Description of the task: Output the data unchanged and complete, minus the images.
==========
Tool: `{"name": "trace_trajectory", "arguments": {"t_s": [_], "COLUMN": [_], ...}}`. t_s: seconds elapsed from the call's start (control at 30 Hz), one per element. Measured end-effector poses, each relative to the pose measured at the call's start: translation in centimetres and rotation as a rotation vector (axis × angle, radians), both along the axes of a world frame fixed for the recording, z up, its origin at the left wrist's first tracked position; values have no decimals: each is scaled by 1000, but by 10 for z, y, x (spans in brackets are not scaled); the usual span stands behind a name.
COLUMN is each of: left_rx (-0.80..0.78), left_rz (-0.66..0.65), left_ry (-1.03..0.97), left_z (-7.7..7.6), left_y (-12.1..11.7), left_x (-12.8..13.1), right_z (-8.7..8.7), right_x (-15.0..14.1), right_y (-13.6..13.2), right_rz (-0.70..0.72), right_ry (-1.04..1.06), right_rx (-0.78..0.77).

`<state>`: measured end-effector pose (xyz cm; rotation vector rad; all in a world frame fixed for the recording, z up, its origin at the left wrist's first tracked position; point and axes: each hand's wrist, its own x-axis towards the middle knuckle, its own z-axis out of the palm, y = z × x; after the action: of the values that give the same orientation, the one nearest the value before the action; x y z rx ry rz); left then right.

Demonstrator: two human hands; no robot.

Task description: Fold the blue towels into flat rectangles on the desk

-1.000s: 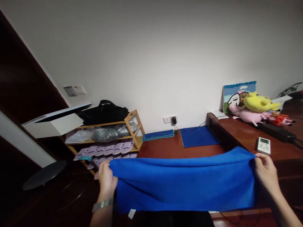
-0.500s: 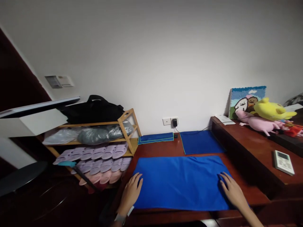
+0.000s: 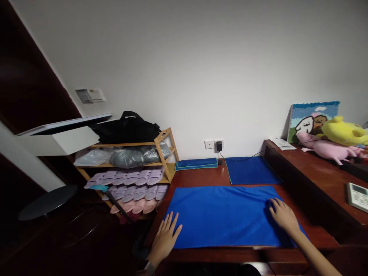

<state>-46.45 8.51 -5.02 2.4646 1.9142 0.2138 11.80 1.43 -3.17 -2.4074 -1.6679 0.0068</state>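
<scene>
A bright blue cloth (image 3: pixel 221 216) lies spread out on the reddish-brown desk (image 3: pixel 198 178), with faint creases toward its right side. My left hand (image 3: pixel 166 234) rests at the cloth's left edge near the front corner, fingers stretched and apart. Over the right part of the cloth is my right hand (image 3: pixel 283 215), its fingers bent a little and spread, the tips touching the fabric. Behind it, a darker blue cloth (image 3: pixel 251 170) lies flat, and a folded blue cloth (image 3: pixel 197 164) with a green edge sits against the wall.
At left stands a wooden rack (image 3: pixel 169 153) of lilac and pink slippers (image 3: pixel 143 177), topped by a black bag (image 3: pixel 129 128) and a white box (image 3: pixel 66 142). A raised ledge at right holds plush toys (image 3: pixel 327 147) and a remote control (image 3: pixel 358 196). A charger (image 3: pixel 219 146) trails a cable.
The view has turned left. My left hand has slid toward the cloth's near left corner, and my right hand has moved slightly inward on the cloth, which shows new creases there.
</scene>
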Motion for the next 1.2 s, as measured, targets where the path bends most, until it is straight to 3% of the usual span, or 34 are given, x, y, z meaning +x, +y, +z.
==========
Exercise result:
Tool: `{"name": "trace_trajectory", "arguments": {"t_s": [_], "COLUMN": [_], ...}}`. t_s: seconds elapsed from the call's start (control at 30 Hz), one per element. Measured end-effector poses, each relative to the pose measured at the call's start: translation in centimetres and rotation as a rotation vector (axis × angle, radians), both along the axes of a world frame fixed for the recording, z up, its origin at the left wrist's first tracked position; values have no decimals: each is scaled by 1000, but by 10 for z, y, x (spans in brackets are not scaled); the usual span stands behind a name.
COLUMN is each of: left_rx (-0.80..0.78), left_rz (-0.66..0.65), left_ry (-1.03..0.97), left_z (-7.7..7.6), left_y (-12.1..11.7), left_x (-12.8..13.1), right_z (-8.7..8.7), right_x (-15.0..14.1), right_y (-13.6..13.2), right_rz (-0.70..0.72), right_ry (-1.04..1.06), right_rx (-0.78..0.77).

`<state>`: measured end-effector pose (xyz cm; rotation vector rad; all in a world frame fixed for the recording, z up, its origin at the left wrist's first tracked position; point and axes: each hand's wrist, its own x-axis towards the middle knuckle, its own z-axis out of the palm, y = z × x; after the action: of the values that give the same orientation, the one nearest the value before the action; x y z rx ry rz); left then right.

Demonstrator: two human hands; no robot.

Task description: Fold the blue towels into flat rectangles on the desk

-1.000s: 
-0.500s: 
+0.000s: 

<state>-46.45 8.51 -5.02 2.4646 1.9142 0.2138 11.80 1.43 -3.17 -2.4074 -1.6679 0.0068</state>
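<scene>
A bright blue cloth (image 3: pixel 221 216) lies spread out on the reddish-brown desk (image 3: pixel 198 178), with faint creases toward its right side. My left hand (image 3: pixel 166 234) rests at the cloth's left edge near the front corner, fingers stretched and apart. Over the right part of the cloth is my right hand (image 3: pixel 283 215), its fingers bent a little and spread, the tips touching the fabric. Behind it, a darker blue cloth (image 3: pixel 251 170) lies flat, and a folded blue cloth (image 3: pixel 197 164) with a green edge sits against the wall.
At left stands a wooden rack (image 3: pixel 169 153) of lilac and pink slippers (image 3: pixel 143 177), topped by a black bag (image 3: pixel 129 128) and a white box (image 3: pixel 66 142). A raised ledge at right holds plush toys (image 3: pixel 327 147) and a remote control (image 3: pixel 358 196). A charger (image 3: pixel 219 146) trails a cable.
The view has turned left. My left hand has slid toward the cloth's near left corner, and my right hand has moved slightly inward on the cloth, which shows new creases there.
</scene>
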Motion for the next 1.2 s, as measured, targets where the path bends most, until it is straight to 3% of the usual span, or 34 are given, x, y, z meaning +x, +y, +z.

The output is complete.